Eher nicht. Natürlich sollen auch sie unverbindliche Empfehlungen abgeben können, das ist ja auch anderswo in Rekrutierungsprozessen normal. Aber es soll nicht ein Richtergremium sein, das sich selbst kooptiert.
Die Initiative sieht eine einmalige Wahl in die höchsten Richterposten vor, um einen Disziplinierungseffekt durch die Wiederwahl zu umgehen. Damit würden aber doch einzelne Personen deutlich mehr Macht erhalten – und ihre Wahl würde erst recht zu einem Politikum. Siehe den Supreme Court der USA.
Diese Wiederwahl alle sechs Jahre, wie sie heute stattfindet, ist hochproblematisch. Denn dadurch können die Parteien gehörigen Druck ausüben, wenn die Richter:innen mal Entscheide fällen, die ihnen nicht passen. Das haben wir im Fall von Bundesrichter Yves Donzallaz und der SVP gesehen.
Wenn nun die Wahl einmalig geschieht, und die Mandate bis zur Pensionierung ausgeübt werden können (laut Initiativtext bis «fünf Jahre nach Erreichen des ordentlichen Rentenalters», Anm. d. Red.), entfällt dieses Druckmittel automatisch. So wird der Vorgang eher entpolitisiert.
Eine weitere Eigenheit hat das Schweizer System, an der vor allem aus dem Ausland viel Kritik kommt: Die Mandatssteuern, die Richter:innen an ihre Parteien abgeben müssen. Nun will ein FDP-Vorstoss diese abschaffen. Begrüssen Sie diesen Schritt?

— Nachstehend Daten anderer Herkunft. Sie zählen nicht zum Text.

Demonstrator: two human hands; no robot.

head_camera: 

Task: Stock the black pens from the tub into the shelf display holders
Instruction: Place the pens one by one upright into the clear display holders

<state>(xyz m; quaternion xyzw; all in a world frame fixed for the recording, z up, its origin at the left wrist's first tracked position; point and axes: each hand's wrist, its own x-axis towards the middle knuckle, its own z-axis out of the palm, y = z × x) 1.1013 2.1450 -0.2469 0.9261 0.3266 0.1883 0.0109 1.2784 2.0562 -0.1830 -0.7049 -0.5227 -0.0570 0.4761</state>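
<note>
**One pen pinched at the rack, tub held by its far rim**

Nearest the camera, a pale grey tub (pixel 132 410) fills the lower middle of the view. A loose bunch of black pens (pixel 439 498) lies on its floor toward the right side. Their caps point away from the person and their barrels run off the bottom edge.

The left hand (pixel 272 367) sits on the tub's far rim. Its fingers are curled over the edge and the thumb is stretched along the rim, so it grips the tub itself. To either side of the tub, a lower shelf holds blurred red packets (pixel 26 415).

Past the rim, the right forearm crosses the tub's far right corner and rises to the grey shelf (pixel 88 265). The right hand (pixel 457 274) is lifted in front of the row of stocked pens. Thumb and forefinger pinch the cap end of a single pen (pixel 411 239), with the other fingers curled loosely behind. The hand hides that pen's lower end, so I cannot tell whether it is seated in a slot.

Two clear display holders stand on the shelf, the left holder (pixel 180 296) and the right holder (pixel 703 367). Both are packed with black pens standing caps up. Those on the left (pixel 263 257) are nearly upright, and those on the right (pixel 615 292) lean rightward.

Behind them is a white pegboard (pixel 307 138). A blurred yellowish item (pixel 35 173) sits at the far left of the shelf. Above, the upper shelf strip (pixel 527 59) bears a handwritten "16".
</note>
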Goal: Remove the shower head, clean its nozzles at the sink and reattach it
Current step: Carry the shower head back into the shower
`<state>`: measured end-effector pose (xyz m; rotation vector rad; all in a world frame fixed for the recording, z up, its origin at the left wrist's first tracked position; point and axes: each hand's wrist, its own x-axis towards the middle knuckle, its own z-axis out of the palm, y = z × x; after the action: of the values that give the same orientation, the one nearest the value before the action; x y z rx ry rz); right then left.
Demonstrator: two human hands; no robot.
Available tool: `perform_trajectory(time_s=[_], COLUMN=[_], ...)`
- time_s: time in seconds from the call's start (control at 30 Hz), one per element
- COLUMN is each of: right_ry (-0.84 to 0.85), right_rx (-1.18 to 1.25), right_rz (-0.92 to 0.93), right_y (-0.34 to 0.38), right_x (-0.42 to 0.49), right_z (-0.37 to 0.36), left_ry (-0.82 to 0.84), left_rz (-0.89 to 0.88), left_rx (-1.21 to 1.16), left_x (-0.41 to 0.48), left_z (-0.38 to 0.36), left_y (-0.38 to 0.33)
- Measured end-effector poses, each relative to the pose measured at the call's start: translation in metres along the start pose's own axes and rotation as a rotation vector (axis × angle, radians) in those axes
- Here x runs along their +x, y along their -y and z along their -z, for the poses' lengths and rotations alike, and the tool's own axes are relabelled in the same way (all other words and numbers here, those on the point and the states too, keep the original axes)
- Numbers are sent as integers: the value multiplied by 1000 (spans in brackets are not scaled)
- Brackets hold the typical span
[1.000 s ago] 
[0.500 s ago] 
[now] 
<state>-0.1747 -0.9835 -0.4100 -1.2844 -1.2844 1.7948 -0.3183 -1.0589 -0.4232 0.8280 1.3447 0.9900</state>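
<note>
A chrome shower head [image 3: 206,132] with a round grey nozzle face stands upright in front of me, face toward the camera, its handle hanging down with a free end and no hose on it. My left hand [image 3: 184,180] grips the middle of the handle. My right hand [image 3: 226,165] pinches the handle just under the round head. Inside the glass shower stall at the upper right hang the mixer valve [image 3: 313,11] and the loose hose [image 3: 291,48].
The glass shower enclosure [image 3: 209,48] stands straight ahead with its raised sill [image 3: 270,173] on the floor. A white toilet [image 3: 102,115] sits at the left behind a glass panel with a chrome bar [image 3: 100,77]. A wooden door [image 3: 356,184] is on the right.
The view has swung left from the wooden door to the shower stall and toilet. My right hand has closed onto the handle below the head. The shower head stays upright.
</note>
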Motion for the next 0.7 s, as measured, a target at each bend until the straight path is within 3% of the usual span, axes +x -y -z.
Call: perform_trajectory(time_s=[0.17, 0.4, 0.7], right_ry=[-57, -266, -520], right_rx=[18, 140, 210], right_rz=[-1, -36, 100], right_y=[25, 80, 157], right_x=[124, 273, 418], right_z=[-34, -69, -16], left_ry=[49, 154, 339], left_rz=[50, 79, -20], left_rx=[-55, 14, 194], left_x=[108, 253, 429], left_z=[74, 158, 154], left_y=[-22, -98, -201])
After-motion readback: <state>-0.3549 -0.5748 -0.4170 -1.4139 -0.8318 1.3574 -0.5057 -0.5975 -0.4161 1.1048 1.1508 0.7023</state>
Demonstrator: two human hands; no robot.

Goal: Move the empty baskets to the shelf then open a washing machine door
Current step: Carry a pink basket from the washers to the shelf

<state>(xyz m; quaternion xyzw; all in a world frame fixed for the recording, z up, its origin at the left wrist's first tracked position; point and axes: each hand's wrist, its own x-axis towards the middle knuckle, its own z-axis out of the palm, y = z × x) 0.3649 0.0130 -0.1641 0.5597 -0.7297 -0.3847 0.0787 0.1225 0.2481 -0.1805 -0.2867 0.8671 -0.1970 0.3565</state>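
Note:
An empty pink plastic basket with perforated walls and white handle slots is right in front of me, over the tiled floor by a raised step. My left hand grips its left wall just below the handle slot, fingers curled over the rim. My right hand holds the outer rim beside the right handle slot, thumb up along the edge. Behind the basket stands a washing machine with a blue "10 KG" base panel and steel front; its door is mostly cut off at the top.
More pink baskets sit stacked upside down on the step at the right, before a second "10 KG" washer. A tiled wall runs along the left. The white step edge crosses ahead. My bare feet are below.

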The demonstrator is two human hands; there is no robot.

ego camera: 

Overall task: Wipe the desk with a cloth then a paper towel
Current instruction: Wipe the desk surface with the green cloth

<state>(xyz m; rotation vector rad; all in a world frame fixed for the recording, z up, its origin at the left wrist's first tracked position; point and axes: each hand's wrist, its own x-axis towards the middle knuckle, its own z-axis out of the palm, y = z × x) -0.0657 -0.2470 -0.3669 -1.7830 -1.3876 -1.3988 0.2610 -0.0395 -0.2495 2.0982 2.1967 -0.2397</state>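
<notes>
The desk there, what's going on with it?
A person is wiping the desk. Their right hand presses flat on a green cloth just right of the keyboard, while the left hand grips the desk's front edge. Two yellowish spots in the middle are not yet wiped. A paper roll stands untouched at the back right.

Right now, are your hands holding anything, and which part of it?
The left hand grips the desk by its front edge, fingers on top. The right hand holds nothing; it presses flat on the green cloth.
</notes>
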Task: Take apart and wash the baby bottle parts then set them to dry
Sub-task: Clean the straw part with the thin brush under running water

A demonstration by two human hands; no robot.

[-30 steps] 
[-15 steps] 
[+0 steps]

In unserem Initiativtext steht nichts dazu, denn mit der Abschaffung der faktisch zwingenden Parteizugehörigkeit erübrigt sich die Frage. Wenn nun ein Richter, eine Richterin weiterhin freiwillig in einer Partei ist, dann kann er oder sie Beiträge abgeben, wie das bei anderen Mitgliedern auch der Fall ist.
Mandatssteuern sind unter anderem ein wichtiges Einkommen für Parteien. Die Verbindung von Zuwendungen und Gegenleistung, ist im Zusammenhang mit der Justiz in Frage zu stellen. Ich traue den Parteien zu, dass sie Diversifikationsinstrumente bei der Beschaffung vom finanziellen Mitteln haben, da gilt es weitere Lösung finden.